Pass or consider alternatives if heat makes outdoor activities miserable for you, or if you’re expecting a rough, purely homey setup over a structured cooking-school experience.
FAQ
What time does the class start?
The class starts at 4:00 pm and runs about 3 hours 30 minutes.
Do you cook five dishes?
Yes. You’ll prepare 5 authentic Thai dishes, including Mango Sticky Rice.
Is hotel pickup included?
Hotel pickup and drop-off are included if your hotel is within 5 km of Chiang Mai city center.
Where does the class meet?
The meeting point is Grandma’s Home Cooking School, 172/7 Moo.8 Saraphi, Chiang Mai 50140, Thailand.
Do I need cooking experience?
No. The instructions are step by step, and no experience is required.
Are vegetarian or halal options available?
Yes.
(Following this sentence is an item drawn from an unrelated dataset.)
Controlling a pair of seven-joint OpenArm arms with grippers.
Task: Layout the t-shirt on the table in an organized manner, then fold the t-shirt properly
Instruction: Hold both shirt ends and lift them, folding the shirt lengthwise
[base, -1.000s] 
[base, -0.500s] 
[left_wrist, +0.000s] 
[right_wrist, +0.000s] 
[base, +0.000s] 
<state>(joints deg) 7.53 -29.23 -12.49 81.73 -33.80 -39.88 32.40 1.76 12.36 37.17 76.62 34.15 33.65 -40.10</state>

Vegetarian and halal options are available if you tell the provider before the class starts.
Can they handle gluten-free or allergies?
They can adjust for dietary restrictions like gluten-free needs and allergies, as long as you notify them before the class starts.
Is alcohol included?
Alcoholic beverages are not included, but you can purchase them.
Are children allowed?
Children under 10 are considered visitors and won’t have their own cooking station, but they can join with their parents. If parents want them to have their own station, book as the adult price.
Is there a recipe I can take home?
Yes. You receive a digital recipe e-book so you can recreate the dishes later.